— Exercise —
Where the material below has a line containing "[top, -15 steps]", start repeating exactly, and keep going through the line containing "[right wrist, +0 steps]", with no other lines.

— The input —
---

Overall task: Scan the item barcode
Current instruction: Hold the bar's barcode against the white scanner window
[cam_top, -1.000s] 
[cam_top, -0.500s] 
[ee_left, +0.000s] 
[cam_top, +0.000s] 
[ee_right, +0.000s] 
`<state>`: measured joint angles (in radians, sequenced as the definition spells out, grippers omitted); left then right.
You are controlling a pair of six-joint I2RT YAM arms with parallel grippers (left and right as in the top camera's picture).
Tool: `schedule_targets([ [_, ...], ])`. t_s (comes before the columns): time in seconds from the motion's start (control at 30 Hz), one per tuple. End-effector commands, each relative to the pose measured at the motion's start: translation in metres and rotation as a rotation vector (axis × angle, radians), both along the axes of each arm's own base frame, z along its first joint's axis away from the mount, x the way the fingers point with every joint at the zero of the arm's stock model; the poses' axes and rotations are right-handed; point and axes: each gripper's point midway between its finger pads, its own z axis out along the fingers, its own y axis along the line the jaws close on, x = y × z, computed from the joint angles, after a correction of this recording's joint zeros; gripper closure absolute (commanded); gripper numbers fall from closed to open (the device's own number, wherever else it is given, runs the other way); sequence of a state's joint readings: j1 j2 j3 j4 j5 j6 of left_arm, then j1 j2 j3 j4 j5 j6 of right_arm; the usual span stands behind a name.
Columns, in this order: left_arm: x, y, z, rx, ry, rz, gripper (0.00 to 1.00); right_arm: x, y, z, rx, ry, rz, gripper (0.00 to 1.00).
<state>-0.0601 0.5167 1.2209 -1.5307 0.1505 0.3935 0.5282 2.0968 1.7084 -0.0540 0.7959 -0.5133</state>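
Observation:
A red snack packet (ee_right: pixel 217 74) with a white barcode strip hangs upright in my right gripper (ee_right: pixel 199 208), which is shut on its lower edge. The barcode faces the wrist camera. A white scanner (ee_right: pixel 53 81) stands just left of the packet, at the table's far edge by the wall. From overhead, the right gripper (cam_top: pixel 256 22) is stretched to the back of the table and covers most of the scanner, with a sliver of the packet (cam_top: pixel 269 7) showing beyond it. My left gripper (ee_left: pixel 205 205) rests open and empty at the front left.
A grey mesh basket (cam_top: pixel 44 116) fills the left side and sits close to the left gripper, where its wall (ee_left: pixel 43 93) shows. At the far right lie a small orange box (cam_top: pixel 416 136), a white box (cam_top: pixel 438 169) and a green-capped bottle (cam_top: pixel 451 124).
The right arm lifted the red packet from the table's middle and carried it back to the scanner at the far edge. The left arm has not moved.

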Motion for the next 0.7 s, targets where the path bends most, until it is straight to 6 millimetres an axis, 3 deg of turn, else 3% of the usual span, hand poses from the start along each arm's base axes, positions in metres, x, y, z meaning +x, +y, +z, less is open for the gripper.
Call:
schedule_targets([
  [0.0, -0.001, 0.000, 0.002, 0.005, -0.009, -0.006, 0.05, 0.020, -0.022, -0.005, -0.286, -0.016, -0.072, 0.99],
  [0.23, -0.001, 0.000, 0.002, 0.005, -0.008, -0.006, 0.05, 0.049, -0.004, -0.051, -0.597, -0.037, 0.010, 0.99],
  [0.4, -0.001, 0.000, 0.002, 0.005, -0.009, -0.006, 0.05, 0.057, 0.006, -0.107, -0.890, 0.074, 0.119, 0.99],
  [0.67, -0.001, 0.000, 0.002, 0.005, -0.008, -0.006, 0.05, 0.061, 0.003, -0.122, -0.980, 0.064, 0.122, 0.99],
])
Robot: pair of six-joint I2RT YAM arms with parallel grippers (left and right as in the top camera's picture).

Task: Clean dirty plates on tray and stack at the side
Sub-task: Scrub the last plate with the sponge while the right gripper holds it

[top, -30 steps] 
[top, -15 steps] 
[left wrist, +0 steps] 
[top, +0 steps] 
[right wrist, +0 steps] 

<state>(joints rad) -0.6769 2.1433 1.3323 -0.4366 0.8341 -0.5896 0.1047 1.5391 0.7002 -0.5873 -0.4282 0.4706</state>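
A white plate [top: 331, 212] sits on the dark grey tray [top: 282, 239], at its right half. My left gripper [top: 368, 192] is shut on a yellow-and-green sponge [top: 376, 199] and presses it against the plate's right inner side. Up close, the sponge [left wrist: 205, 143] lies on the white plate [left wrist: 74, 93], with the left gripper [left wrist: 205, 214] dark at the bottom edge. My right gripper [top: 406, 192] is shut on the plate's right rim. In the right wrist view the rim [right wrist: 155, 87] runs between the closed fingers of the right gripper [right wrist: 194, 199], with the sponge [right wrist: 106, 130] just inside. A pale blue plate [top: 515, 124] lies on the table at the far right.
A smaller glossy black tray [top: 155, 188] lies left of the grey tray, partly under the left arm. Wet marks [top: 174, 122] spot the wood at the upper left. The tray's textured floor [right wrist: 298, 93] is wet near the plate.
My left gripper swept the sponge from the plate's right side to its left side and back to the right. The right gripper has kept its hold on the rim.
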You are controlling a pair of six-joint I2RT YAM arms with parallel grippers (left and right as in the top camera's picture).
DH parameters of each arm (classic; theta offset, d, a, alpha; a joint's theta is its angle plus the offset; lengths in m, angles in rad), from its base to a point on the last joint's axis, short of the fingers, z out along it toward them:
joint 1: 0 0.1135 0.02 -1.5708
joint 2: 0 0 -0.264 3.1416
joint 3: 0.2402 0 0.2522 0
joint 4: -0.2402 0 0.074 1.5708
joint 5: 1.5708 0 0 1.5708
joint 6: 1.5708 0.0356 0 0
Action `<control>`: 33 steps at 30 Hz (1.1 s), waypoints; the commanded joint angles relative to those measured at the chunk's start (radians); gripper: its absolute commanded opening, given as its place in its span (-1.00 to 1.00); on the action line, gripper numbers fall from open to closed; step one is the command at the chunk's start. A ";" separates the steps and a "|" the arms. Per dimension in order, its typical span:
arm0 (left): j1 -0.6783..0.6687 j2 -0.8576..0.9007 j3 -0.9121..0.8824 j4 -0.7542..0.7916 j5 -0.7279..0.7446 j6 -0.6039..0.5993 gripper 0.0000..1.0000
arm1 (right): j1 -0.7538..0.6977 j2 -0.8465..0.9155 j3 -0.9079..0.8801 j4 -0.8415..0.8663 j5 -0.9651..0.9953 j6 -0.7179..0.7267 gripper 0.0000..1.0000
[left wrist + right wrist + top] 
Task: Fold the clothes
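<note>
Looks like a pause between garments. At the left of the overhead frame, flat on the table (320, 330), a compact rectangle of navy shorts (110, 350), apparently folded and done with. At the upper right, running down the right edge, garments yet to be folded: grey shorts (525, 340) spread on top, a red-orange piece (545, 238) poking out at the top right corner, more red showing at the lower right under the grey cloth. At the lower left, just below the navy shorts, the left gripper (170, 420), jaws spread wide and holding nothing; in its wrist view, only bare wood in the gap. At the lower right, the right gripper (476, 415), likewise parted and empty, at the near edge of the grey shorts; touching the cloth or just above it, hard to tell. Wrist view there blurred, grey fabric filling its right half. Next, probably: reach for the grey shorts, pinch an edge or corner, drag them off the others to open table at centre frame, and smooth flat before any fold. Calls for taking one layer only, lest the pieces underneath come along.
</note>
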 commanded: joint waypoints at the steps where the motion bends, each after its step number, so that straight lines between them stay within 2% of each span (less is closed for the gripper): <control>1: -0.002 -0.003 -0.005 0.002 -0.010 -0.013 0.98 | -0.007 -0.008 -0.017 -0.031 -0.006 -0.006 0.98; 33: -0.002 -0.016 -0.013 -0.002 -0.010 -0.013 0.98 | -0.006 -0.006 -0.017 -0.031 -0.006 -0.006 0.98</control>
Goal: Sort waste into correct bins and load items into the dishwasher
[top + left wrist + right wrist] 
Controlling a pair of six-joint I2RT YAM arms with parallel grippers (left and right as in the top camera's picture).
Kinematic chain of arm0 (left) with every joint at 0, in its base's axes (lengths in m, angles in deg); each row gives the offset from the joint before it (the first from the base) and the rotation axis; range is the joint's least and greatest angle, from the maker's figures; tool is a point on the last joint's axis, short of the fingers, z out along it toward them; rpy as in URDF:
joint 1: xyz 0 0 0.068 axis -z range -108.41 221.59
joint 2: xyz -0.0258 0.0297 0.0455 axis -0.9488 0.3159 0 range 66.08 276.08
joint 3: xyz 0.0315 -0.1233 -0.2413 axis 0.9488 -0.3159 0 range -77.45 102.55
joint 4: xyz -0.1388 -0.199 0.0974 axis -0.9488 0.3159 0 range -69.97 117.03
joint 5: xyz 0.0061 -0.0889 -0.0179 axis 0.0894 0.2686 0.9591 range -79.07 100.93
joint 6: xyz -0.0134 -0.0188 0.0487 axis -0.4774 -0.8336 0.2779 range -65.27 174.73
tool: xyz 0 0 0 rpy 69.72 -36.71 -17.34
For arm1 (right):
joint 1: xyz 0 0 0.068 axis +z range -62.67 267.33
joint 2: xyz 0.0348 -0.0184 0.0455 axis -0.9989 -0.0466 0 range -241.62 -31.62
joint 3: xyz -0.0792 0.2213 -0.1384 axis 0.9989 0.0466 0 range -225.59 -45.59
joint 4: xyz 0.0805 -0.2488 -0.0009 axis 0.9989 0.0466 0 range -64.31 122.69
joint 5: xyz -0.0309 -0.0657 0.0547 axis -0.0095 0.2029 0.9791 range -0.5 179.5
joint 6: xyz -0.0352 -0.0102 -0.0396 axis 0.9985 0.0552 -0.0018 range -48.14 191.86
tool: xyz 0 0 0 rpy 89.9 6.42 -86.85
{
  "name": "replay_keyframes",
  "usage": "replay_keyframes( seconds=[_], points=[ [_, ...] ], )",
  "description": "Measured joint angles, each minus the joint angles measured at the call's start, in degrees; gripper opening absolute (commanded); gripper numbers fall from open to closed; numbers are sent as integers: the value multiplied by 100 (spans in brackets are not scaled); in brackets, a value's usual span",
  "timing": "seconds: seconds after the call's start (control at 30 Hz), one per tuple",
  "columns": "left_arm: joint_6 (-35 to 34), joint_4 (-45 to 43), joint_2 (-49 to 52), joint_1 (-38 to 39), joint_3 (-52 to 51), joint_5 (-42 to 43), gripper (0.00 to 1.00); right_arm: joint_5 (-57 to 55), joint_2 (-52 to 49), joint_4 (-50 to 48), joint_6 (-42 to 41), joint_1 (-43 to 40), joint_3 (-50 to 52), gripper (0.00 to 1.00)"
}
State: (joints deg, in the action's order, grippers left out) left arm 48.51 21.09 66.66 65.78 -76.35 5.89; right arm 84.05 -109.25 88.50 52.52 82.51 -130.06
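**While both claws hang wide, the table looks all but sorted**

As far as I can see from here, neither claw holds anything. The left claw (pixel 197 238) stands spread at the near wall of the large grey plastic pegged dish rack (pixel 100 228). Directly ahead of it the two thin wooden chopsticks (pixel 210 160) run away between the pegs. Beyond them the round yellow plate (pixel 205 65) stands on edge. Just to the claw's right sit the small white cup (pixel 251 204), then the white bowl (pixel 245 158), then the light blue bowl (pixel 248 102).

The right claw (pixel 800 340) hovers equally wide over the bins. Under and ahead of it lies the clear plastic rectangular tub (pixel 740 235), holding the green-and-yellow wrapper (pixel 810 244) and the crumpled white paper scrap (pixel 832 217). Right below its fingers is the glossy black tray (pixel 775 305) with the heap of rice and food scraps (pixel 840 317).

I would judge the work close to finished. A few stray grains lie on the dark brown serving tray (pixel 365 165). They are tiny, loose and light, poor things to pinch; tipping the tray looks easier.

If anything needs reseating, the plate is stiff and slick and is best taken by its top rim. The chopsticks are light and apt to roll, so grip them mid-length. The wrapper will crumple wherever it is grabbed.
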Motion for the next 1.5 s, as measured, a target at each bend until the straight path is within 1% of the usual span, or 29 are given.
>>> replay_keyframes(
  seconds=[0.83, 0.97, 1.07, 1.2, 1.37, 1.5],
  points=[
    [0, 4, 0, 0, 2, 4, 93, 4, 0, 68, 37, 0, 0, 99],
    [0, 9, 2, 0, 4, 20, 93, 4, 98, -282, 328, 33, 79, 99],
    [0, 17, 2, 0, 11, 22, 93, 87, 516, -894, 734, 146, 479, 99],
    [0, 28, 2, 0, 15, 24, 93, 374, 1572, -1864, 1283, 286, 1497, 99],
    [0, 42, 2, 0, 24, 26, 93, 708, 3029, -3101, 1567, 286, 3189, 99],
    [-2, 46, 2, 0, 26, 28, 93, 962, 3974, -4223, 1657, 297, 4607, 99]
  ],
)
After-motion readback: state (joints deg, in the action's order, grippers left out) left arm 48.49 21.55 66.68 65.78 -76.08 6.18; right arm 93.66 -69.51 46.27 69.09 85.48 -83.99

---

— Result of this task —
[top, -15 steps] 
[left wrist, +0 steps] 
[top, +0 steps] 
[right wrist, +0 steps] 

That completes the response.